Task to complete
Show every line below where "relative" appears.

Stored data

>>>>

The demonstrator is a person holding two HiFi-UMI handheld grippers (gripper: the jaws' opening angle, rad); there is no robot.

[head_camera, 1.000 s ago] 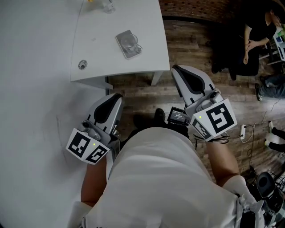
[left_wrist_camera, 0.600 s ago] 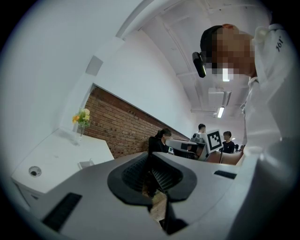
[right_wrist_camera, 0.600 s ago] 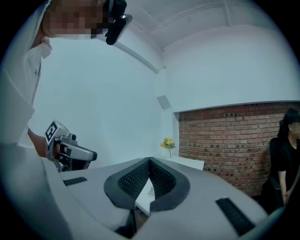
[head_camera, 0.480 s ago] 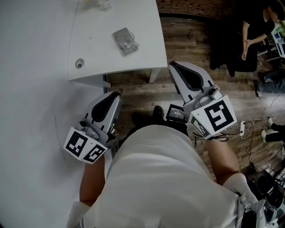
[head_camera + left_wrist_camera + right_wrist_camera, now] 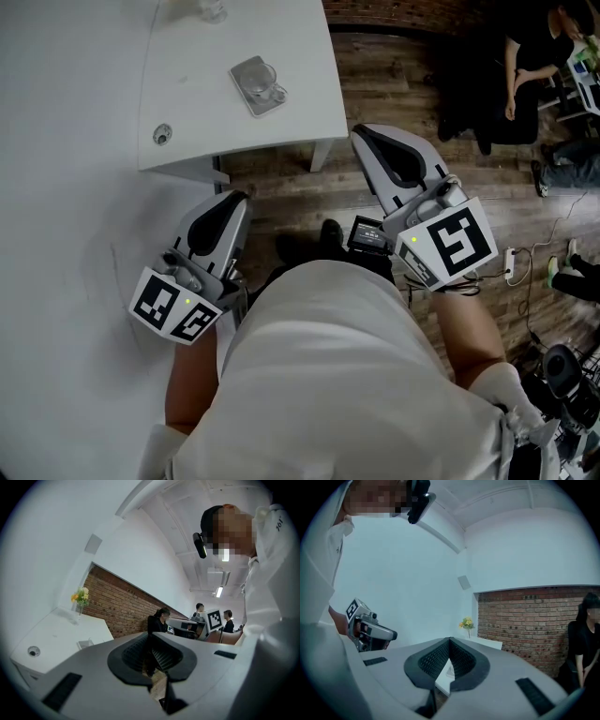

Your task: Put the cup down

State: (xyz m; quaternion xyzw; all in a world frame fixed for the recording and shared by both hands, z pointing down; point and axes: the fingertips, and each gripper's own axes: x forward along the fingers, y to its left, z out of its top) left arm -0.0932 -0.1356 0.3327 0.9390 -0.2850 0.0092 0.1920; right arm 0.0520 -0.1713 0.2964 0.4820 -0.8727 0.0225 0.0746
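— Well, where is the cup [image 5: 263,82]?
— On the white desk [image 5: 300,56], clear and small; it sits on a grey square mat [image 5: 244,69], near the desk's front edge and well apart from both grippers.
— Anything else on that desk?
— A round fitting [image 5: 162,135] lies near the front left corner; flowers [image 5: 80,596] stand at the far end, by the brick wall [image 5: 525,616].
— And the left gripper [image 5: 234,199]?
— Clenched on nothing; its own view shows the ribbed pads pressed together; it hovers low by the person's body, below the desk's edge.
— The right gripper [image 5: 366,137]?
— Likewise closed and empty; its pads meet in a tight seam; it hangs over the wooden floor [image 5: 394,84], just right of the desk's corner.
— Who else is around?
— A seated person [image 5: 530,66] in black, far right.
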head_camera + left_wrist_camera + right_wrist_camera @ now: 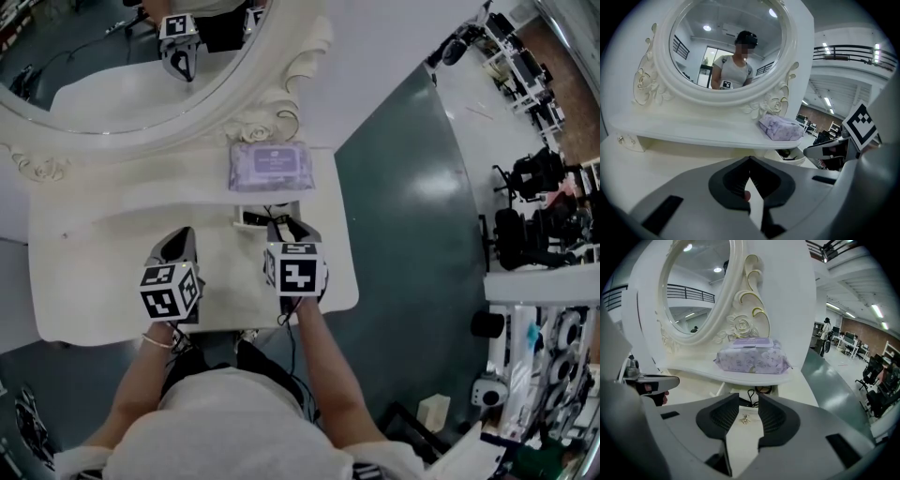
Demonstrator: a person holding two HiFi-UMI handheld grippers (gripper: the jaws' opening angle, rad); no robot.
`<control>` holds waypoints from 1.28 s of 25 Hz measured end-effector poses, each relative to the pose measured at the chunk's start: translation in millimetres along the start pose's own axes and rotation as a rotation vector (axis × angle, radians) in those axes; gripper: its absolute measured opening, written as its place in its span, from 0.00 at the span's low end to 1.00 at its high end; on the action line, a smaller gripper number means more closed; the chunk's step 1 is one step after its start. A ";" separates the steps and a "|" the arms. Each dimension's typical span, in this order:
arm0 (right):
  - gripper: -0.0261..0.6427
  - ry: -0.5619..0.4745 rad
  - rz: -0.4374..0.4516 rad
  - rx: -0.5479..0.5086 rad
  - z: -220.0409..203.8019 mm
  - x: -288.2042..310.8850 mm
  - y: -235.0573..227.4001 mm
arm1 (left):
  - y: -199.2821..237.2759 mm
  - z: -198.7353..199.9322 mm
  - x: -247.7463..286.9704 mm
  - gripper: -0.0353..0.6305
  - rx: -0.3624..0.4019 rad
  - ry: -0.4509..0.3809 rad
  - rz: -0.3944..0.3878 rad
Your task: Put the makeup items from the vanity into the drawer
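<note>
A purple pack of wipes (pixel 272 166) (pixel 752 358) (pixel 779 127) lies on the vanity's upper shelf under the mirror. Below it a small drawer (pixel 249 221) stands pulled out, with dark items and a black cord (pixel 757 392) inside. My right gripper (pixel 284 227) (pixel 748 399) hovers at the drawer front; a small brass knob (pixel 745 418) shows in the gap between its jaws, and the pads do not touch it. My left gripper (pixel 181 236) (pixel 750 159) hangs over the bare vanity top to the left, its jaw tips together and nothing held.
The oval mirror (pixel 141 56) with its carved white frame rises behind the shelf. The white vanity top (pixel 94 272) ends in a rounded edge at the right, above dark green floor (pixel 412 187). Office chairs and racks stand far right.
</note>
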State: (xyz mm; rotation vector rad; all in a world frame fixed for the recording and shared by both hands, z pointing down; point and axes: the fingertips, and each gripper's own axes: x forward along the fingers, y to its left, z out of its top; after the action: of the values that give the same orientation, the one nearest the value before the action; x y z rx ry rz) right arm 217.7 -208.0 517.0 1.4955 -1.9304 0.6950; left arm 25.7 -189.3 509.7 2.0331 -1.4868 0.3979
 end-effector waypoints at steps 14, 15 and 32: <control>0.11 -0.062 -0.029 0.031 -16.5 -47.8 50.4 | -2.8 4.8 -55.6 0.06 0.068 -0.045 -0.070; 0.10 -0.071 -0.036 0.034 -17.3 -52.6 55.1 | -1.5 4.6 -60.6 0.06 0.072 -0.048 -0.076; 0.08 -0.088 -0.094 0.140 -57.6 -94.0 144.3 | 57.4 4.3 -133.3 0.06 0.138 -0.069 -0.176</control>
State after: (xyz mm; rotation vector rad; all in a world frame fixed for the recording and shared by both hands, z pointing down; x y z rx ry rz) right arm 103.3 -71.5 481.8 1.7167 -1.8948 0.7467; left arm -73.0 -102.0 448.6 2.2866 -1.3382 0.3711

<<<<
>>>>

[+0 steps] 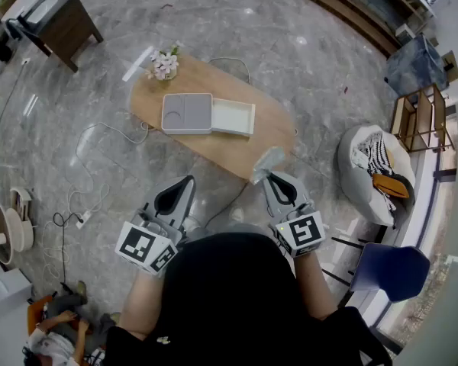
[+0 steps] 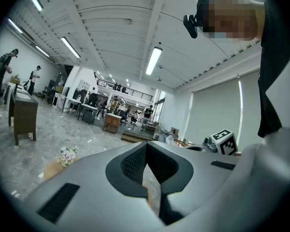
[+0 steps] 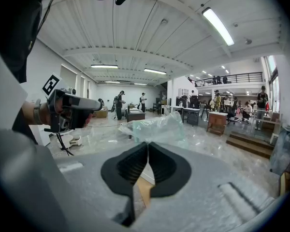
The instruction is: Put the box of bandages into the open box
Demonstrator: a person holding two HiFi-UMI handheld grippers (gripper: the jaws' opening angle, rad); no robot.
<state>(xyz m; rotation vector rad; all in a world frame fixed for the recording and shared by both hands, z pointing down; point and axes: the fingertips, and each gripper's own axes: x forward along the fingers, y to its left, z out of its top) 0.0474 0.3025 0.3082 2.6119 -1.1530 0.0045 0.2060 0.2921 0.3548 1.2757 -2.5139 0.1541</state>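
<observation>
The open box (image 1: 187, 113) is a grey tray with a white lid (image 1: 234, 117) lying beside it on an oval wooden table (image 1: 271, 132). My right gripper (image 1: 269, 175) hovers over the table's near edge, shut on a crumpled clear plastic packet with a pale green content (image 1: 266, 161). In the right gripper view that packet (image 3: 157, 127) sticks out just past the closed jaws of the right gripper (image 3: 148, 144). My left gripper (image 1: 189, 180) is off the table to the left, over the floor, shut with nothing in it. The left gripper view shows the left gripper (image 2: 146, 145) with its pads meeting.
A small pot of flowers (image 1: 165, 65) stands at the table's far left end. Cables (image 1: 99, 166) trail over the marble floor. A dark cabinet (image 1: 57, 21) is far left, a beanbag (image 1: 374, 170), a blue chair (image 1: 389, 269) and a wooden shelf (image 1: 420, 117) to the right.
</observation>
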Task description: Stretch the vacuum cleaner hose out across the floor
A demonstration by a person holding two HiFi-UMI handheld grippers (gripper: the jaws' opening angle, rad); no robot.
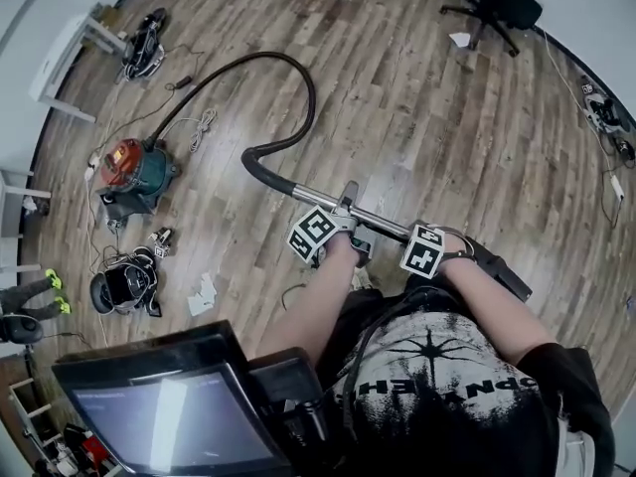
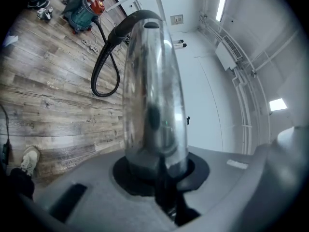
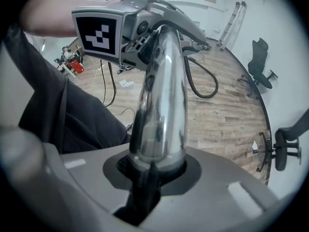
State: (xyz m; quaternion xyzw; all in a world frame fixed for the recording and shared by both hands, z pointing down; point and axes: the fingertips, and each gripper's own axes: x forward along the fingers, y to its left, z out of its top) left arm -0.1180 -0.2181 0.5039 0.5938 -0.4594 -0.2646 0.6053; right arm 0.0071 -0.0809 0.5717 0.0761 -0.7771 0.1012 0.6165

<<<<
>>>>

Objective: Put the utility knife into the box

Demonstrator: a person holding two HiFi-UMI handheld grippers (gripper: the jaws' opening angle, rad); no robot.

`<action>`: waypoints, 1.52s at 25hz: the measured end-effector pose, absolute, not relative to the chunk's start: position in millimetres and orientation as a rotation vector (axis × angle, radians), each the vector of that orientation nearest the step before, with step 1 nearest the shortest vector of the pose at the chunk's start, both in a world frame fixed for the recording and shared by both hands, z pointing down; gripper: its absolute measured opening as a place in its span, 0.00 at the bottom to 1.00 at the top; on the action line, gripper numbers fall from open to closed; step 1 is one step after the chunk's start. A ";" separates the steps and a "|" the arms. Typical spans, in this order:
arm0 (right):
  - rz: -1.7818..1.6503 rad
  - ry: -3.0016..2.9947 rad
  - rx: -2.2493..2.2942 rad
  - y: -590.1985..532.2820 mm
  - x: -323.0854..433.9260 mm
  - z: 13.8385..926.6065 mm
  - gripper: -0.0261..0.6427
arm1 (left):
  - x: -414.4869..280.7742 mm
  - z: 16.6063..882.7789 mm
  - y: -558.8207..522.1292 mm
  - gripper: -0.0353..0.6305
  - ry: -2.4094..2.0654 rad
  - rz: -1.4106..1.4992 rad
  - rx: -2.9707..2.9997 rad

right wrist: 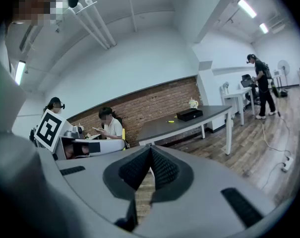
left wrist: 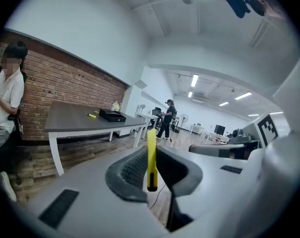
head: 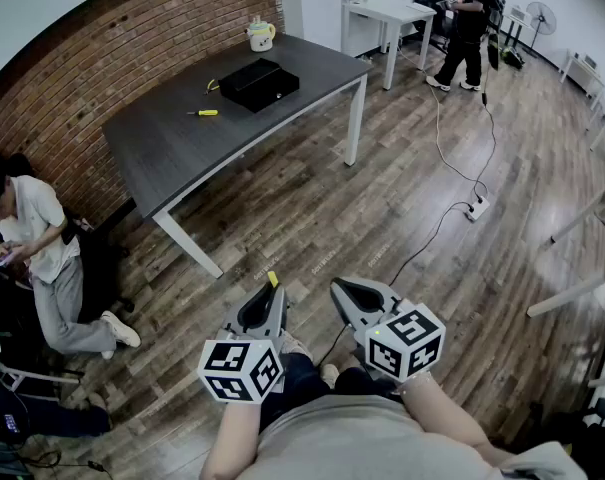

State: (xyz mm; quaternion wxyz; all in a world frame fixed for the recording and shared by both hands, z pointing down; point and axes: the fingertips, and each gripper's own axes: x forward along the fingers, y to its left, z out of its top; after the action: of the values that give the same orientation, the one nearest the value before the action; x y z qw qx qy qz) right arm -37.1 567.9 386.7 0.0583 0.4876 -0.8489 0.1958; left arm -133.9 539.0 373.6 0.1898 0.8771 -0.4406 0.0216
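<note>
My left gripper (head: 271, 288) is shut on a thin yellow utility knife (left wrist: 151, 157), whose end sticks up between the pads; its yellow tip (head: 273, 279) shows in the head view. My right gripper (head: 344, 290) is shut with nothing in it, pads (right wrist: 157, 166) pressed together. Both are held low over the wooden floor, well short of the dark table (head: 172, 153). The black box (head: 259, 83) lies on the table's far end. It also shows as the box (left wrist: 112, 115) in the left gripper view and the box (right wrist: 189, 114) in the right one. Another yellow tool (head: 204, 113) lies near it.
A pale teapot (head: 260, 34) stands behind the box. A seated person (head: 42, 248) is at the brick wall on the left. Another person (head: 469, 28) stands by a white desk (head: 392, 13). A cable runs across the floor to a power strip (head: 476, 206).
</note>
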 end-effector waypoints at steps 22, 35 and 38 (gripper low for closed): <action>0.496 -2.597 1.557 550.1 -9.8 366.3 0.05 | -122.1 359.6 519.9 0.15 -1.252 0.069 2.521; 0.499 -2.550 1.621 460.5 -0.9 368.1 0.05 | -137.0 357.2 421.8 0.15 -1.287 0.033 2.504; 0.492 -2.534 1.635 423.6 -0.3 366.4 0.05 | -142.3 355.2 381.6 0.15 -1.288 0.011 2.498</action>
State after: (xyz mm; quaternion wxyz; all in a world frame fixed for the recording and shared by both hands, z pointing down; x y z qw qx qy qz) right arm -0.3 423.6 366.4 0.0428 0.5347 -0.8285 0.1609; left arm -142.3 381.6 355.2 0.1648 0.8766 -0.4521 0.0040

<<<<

Answer to this problem
`<control>` holds waypoints from 1.28 s of 25 Hz measured end-effector poses, each relative to the pose measured at the chunk's start: translation in millimetres along the start pose's own axes and rotation as a rotation vector (axis × angle, radians) in those axes; gripper: its absolute measured opening, written as its place in its span, from 0.00 at the span's low end to 1.00 at its high end; on the action line, a smaller gripper number means more closed; the chunk's step 1 is one step after its start. A ";" separates the steps and a "|" the arms. Each dimension's typical span, in this order:
`<action>`: waypoints, 1.52s at 25hz: the measured end-effector pose, absolute, not relative to the chunk's start: position in millimetres and orientation as a rotation vector (axis × angle, radians), each the vector of that orientation nearest the step before, with step 1 nearest the shortest vector of the pose at the chunk's start, both in a world frame fixed for the recording and shared by both hands, z pointing down; gripper: its absolute measured opening as a place in its span, 0.00 at the bottom to 1.00 at the top; on the action line, gripper numbers fall from open to closed; step 1 is one step after the chunk's start. A ";" separates the steps and a "|" the arms. Typical spans, in this order:

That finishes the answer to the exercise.